UK consumer confidence remains unchanged for the second consecutive quarter
Consumers’ net spending on day-to-day categories was up in Q1 2025, rising to its highest level in our survey’s history. Among consumers who spent more, there was a seven percentage point increase in the proportion who blamed higher prices, in a sign of inflationary pressure on budgets. The data from our survey shows that overall net spending on discretionary goods and services dropped four percentage points as consumers cut down to cope with the higher costs of essentials such as food and utility bills. Demand for discretionary goods and services remains slow as seen by the UK’s weaker economic performance since May 2024. Nervous consumers in the face of much uncertainty are prudent, saving their money rather than spending it on bigger ticket items. When asked, 58% of consumers agreed that they have been more careful with their overall spending in the first three months of 2025, and 54% say they have consciously cut down on luxuries or treats.
According to our Tracker data, consumers expect to spend more overall on both day-to-day and more discretionary categories in Q2. If we go by the performance of the retail sector since the start of the year, consumers might start to show signs of being ready to spend more but the recovery is likely to be mixed. Consumer products businesses will also be among those most affected by recent geopolitical developments. Tariffs announced by the US government could increase costs, potentially squeezing profit margins or forcing businesses to raise prices, which could dampen the recovery in demand. The combination of reduced consumer spending, rising costs and the potential impact of new tariffs suggests a challenging outlook for the consumer products sector in the coming months.
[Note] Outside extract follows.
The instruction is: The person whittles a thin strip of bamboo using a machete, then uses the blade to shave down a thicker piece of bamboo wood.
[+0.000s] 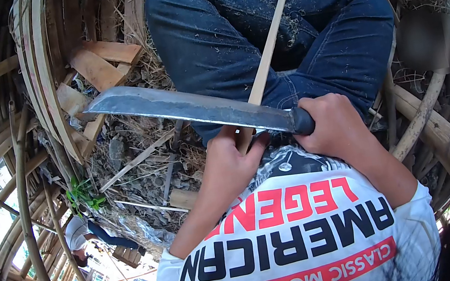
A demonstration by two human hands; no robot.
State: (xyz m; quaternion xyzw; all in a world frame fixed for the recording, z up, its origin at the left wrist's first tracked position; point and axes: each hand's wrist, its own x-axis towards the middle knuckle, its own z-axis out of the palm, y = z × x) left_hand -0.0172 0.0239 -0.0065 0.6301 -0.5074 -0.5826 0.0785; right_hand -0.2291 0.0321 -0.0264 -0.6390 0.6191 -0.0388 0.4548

Businesses may need to focus on cost management, innovation and strategic pricing to navigate these headwinds effectively.
Research carried out for our 2025 Deloitte Consumer Products Outlook, shows that top business performers in the sector differ from other consumer products companies in three areas: they invest more in managing their product portfolio and mix to entice the consumer, they invest in capabilities to stimulate demand including more micro targeting of consumers and fund those investments by finding new efficiencies, especially through digitisation and automation.